Maybe it's me, but this comes across as a not very memorable
G.D. | Norway | 12/02/2009
(3 out of 5 stars)
"I am aware that Corigliano's first symphony has acquired a status and number of recordings challenged by few contemporary works and received a lot of praise from several quarters (but so has Tavener's Protecting Veil ...). I still want to voice my disagreement. It is certainly an intermittently effective work, but as a contemporary symphony it doesn't hold a candle to, say, works by Henze, Nørgård or Sallinen at his best. It is certainly a communicative work, not afraid to wear its heart on a sleeve; easily accessible and skillfully written, but it doesn't, I think, completely escape the charge of banality, hubris and self-indulgence. It was written as a lament for friends who have died from AIDS, and that itself is, unfortunately perhaps, a big warning sign. "Deeply felt" and "personal" do not suggest quality, but at best a certain imperviousness or insulation to criticism. I don't want to be completely negative, however - the second movement Tarantella is certainly striking, but the lack of genuine invention and purely musical imagination seems undeniable.

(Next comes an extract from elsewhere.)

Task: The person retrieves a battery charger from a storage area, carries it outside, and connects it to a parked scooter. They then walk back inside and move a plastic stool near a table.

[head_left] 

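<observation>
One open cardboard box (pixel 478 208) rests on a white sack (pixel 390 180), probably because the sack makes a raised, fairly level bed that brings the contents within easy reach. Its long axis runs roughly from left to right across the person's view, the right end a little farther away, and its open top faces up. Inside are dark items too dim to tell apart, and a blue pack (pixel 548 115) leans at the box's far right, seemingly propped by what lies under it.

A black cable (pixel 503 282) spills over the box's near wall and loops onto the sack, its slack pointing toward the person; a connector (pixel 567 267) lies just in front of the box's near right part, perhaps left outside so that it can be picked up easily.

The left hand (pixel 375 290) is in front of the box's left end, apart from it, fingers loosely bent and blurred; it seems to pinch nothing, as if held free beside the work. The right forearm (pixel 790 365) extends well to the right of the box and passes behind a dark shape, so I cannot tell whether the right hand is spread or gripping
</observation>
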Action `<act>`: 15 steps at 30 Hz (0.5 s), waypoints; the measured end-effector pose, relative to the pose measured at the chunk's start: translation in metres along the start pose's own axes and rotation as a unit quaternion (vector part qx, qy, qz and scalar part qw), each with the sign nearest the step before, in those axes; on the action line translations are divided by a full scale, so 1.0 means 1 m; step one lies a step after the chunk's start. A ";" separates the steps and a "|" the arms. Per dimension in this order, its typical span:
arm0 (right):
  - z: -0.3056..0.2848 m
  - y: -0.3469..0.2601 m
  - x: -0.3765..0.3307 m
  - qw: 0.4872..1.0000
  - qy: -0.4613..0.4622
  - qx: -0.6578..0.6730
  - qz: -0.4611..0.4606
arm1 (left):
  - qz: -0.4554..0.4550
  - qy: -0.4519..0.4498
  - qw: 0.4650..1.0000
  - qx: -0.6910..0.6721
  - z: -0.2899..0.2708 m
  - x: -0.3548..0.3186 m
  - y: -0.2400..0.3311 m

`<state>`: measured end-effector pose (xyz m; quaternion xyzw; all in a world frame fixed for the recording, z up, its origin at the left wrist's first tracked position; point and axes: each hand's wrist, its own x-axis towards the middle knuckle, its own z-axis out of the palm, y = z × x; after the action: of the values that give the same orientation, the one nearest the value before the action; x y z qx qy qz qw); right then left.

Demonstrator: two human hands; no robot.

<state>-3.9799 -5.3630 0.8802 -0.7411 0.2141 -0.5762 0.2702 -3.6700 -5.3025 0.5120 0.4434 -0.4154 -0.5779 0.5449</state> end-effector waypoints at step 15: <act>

But start from the beginning: the first movement "Apologue: Of Rage and Remembrance" is probably the main letdown. It starts of angrily and violently, but recedes to a pianissimo before commencing the hommages to his friend by quoting and using snippets from his favorite music (an Albeniz tango). It doesn't work at all; the trick lacks all the ingenuity and intelligence of Schnittke and Berio and the movement as a whole comes across as a sprawling, banal and desperately, sleazily sentimental. But how refreshing is the bitingly strident and vigorous Tarantella second movement in comparison! It is based on a piano piece Corigliano wrote for one of the friends who died, but can be appreciated completely independently of that. This nightmarish movement is by far the best of the symphony and while no self-standing masterpiece - the material itself isn't particularly distinguished, but it is effectively used - it deserves to be heard.

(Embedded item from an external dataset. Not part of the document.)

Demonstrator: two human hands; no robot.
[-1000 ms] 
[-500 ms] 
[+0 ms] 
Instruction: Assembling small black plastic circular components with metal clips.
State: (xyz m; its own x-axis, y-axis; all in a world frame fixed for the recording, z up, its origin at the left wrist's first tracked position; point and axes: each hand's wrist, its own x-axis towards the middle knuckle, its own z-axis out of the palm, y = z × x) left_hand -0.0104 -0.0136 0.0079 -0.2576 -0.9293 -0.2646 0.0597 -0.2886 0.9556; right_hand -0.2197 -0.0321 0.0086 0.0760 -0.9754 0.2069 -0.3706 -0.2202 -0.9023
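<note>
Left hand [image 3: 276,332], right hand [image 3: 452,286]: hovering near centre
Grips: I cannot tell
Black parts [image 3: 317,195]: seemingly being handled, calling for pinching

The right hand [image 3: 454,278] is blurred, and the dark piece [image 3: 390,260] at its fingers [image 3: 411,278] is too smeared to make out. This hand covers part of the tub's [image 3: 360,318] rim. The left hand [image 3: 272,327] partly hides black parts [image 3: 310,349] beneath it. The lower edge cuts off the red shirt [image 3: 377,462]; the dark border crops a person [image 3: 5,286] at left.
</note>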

Unfortunately the third movement, Chaconne: Giulio's Song, is to a large extent back to the aimless, indulgent self-pitying bathos of the first. It is based on a melody from improvisations Corigliano and the friend in question did together in the 60s, and Corigliano tries to develop it relative to the chaconne that underlies the movement. There are other extra-musical ideas being deployed as well, but as a piece of free-standing music it is quite worthless - the themes are weak, the development languorous and boring and aimless and the poignancy merely cloying. The Epilogue is a brief (four minute), subdued slow movement. It reintroduces themes from the previous movements and seems to work quite well until the Albeniz theme reappears and turns the whole thing into something reminiscent of an oh-so-poignant highschool improvisation project.
I don't doubt that the music is heartfelt and honest. But again; that is completely irrelevant when it comes to judging the overall quality of the work (Rossini, Richard Strauss and Massenet should be obvious counterexamples), and I remain, as said, thoroughly unconvinced - except for the second movement which is perhaps worth obtaining a version of the work for on its own. The performances are excellent, however, and (for instance) pianist Stephen Hough does whatever he can to save the Albeniz quotation from banality (which is impossible). Sound quality is good as well. In the end, then: due to its position on the contemporary music scene you might perhaps wish to check it out yourself anyway, and as such this version is probably as good as any (I haven't heard the alternatives). I might be wrong, but it seems to me to be an almost endless number of contemporary works out there superior to this one, however - Corigliano's first does unfortunately come across as trying to win respect through emotional blackmail covering for lack of intrinsic merit, and I am not willing to play that game."